The Nadaraya–Watson estimator can be seen as a particular case of a wider class of nonparametric estimators, the so-called *local polynomial estimators*. Specifically, Nadaraya–Watson is the one that corresponds to performing a *local constant fit*. Let’s see this wider class of nonparametric estimators and their advantages with respect to the Nadaraya–Watson estimator.

A motivation for the local polynomial fit comes from attempting to find an estimator \(\hat{m}\) of \(m\) that “minimizes”^{121} the RSS

\[\begin{align} \sum_{i=1}^n(Y_i-\hat{m}(X_i))^2\tag{4.6} \end{align}\]

without assuming any particular form for the underlying \(m\). This is not achievable directly, since no knowledge about \(m\) is available. Recall that what it was done in parametric models, such as linear regression (see Section B.1), was to *assume a parametrization* for \(m\) (e.g., \(m_{\boldsymbol{\beta}}(\mathbf{x})=\beta_0+\beta_1x\) for the simple linear model) which allowed tackling the minimization of (4.6) by means of solving

\[\begin{align*} m_{\hat{\boldsymbol{\beta}}}(\mathbf{x}):=\arg\min_{\boldsymbol{\beta}}\sum_{i=1}^n(Y_i-m_{\boldsymbol{\beta}}(X_i))^2. \end{align*}\]

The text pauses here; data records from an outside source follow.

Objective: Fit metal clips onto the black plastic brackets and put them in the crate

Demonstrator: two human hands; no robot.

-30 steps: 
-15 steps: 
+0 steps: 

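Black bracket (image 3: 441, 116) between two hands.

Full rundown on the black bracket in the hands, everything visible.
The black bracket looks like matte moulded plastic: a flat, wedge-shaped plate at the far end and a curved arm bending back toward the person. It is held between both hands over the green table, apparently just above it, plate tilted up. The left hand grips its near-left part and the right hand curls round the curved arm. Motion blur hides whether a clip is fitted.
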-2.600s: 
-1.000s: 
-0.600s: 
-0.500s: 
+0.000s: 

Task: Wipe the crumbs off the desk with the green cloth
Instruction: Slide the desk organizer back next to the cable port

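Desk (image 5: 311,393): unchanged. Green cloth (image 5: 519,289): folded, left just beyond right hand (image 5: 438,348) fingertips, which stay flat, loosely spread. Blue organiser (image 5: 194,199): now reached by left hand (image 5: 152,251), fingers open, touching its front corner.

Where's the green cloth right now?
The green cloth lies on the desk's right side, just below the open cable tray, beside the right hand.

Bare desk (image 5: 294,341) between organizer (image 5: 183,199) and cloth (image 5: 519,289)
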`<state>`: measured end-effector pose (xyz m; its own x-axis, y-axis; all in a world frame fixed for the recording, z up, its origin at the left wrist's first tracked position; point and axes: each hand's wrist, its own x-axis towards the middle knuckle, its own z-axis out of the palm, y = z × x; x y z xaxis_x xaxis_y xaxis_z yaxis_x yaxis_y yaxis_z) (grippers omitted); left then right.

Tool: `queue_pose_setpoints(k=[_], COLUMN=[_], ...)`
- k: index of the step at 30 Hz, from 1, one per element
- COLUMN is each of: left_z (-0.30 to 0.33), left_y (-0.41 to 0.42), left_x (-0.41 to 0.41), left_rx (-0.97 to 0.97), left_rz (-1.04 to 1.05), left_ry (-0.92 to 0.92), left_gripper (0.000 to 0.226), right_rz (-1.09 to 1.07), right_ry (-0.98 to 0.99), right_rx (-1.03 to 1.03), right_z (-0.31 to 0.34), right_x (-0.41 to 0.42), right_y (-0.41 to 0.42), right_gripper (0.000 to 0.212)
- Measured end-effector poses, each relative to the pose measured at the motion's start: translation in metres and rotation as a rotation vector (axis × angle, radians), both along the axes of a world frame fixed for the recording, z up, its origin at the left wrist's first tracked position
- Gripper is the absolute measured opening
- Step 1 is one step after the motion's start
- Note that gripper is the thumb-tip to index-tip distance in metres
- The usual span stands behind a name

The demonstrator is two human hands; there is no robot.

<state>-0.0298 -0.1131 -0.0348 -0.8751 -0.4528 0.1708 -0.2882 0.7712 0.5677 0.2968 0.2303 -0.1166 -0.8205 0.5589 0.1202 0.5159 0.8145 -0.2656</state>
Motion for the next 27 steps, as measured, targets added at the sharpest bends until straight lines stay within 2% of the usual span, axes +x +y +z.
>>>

When \(m\) has no parametrization available and can adopt any mathematical form, an alternative approach is required. The first step is to induce a *local parametrization* on \(m\). By a \(p\)-th^{122} order Taylor expression it is possible to obtain that, for \(x\) close to \(X_i\),

\[\begin{align} m(X_i)\approx&\, m(x)+m'(x)(X_i-x)+\frac{m''(x)}{2}(X_i-x)^2\nonumber\\ &+\cdots+\frac{m^{(p)}(x)}{p!}(X_i-x)^p.\tag{4.7} \end{align}\]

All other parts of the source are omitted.